- DIRECTIONS FOR THIS TASK -
The response should hold each line from the entries below where "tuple" is found.

[Stored records]
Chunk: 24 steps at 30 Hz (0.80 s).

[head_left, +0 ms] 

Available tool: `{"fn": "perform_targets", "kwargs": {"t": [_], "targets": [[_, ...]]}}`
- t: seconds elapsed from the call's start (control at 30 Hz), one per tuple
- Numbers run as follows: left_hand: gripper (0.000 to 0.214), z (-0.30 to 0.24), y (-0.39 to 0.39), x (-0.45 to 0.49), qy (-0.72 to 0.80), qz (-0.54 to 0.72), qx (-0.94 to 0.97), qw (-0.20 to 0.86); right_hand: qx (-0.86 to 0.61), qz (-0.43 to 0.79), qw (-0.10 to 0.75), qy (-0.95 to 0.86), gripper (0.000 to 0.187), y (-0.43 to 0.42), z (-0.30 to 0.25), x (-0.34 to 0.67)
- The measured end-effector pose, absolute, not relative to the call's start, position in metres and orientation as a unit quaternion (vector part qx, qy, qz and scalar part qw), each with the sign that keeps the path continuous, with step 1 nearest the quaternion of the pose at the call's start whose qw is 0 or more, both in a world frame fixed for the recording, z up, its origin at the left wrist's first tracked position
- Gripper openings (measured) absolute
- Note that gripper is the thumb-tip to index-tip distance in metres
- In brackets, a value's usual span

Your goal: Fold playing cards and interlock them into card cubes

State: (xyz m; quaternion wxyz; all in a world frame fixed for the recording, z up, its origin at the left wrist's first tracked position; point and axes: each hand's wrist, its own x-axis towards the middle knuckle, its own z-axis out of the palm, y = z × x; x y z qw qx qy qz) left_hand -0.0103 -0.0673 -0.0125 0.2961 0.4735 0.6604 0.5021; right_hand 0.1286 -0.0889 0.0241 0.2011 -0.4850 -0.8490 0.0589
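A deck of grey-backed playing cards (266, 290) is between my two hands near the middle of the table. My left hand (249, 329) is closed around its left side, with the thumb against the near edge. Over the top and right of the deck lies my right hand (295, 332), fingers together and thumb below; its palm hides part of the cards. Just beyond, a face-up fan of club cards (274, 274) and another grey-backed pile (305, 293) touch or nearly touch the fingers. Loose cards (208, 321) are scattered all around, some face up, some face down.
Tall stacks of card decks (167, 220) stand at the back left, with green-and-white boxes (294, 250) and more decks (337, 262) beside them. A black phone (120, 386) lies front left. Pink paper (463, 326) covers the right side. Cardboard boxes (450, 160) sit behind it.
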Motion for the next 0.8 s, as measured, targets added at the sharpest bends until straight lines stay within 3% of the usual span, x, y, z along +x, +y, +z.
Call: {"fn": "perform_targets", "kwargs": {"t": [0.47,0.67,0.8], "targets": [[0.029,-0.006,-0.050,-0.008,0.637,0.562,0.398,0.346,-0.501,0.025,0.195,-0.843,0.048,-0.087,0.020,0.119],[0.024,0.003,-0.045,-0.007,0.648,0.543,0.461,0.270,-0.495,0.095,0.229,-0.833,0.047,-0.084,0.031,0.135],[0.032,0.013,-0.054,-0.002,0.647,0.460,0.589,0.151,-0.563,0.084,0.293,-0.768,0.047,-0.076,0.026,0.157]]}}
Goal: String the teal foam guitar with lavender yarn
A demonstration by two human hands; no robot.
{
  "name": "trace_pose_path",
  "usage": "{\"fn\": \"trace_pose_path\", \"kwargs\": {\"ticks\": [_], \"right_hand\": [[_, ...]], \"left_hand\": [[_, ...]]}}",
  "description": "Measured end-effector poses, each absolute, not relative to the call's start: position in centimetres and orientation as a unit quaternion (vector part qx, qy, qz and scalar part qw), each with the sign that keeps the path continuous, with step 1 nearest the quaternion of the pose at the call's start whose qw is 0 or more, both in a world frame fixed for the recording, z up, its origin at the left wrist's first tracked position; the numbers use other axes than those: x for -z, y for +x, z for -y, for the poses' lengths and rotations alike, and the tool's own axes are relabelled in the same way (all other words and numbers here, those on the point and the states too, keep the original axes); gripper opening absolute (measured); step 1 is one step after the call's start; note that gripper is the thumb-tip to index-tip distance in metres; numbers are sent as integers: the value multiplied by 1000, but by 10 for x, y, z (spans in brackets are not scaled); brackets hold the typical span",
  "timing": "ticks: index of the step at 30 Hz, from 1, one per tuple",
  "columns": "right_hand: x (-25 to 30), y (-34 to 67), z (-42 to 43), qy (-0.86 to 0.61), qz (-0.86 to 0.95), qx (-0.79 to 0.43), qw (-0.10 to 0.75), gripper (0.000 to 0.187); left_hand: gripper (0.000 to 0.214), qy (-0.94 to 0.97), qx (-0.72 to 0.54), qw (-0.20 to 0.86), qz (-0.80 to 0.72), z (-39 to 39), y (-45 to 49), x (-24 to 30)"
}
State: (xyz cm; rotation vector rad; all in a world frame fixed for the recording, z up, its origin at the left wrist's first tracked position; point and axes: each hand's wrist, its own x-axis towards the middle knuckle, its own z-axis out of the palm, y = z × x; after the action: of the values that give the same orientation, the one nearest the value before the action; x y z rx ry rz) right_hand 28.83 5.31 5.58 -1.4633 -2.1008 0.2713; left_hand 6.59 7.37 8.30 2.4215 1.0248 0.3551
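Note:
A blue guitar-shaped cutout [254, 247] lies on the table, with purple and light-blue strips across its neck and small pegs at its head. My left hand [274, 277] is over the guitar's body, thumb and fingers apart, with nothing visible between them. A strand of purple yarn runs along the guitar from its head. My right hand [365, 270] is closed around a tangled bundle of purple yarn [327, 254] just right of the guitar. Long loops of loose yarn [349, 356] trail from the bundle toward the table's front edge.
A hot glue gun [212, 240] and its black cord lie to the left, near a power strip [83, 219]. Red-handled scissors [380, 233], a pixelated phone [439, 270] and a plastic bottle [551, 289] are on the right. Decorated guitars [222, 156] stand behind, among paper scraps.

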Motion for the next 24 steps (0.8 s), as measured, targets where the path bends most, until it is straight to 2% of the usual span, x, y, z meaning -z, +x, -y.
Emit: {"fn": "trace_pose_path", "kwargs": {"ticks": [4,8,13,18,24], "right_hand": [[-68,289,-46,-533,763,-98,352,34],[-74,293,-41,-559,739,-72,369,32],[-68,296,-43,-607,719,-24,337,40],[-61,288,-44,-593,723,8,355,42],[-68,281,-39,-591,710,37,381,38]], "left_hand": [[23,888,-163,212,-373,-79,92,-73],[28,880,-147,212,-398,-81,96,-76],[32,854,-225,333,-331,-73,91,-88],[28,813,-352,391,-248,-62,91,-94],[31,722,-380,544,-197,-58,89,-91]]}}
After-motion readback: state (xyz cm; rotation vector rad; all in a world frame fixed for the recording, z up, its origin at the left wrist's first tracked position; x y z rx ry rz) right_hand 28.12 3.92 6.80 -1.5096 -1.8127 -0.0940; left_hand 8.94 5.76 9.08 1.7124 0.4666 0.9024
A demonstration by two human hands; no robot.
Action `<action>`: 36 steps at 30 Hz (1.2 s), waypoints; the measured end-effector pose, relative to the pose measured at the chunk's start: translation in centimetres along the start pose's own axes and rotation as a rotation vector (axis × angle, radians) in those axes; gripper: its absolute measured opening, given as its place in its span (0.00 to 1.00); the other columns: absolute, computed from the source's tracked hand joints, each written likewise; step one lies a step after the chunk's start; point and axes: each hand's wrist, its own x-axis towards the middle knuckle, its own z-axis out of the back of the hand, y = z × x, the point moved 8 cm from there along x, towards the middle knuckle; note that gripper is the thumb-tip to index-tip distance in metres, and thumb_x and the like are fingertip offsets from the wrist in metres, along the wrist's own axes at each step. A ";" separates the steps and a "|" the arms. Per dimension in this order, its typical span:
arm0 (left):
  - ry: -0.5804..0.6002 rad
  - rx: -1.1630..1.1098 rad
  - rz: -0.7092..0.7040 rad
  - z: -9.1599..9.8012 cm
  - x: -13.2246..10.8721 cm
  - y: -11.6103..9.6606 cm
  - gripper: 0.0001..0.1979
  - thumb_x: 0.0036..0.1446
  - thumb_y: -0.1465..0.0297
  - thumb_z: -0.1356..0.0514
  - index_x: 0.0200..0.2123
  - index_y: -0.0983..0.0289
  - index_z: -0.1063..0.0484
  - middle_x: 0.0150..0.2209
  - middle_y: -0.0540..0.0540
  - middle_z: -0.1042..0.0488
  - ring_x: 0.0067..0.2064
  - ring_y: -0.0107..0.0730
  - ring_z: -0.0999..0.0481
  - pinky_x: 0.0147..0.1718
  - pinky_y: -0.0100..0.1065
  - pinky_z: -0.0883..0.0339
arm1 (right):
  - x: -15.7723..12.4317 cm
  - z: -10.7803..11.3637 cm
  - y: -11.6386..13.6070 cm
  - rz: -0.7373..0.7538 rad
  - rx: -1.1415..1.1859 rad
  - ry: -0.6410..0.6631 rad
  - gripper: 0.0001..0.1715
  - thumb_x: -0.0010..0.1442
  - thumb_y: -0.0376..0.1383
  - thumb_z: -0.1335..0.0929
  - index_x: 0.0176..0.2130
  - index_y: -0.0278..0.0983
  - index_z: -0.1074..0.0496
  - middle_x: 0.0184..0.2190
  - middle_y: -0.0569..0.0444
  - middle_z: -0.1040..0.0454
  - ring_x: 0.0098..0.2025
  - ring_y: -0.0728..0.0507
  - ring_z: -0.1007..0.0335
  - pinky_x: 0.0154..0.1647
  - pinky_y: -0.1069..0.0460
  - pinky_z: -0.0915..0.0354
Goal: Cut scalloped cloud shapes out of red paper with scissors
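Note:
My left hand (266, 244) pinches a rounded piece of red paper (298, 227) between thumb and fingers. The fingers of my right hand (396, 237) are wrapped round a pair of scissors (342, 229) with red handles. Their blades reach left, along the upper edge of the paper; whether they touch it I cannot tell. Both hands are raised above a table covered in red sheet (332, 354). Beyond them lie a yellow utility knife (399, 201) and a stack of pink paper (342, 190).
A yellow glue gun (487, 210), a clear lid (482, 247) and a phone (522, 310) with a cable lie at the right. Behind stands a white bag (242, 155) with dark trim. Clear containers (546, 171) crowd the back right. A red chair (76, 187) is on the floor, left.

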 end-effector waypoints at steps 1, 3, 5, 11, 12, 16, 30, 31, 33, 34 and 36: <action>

- RESULT -
- t: seconds elapsed from the call's start (control at 30 Hz), one per tuple
  "timing": "ticks: index of the step at 30 Hz, from 1, one per tuple",

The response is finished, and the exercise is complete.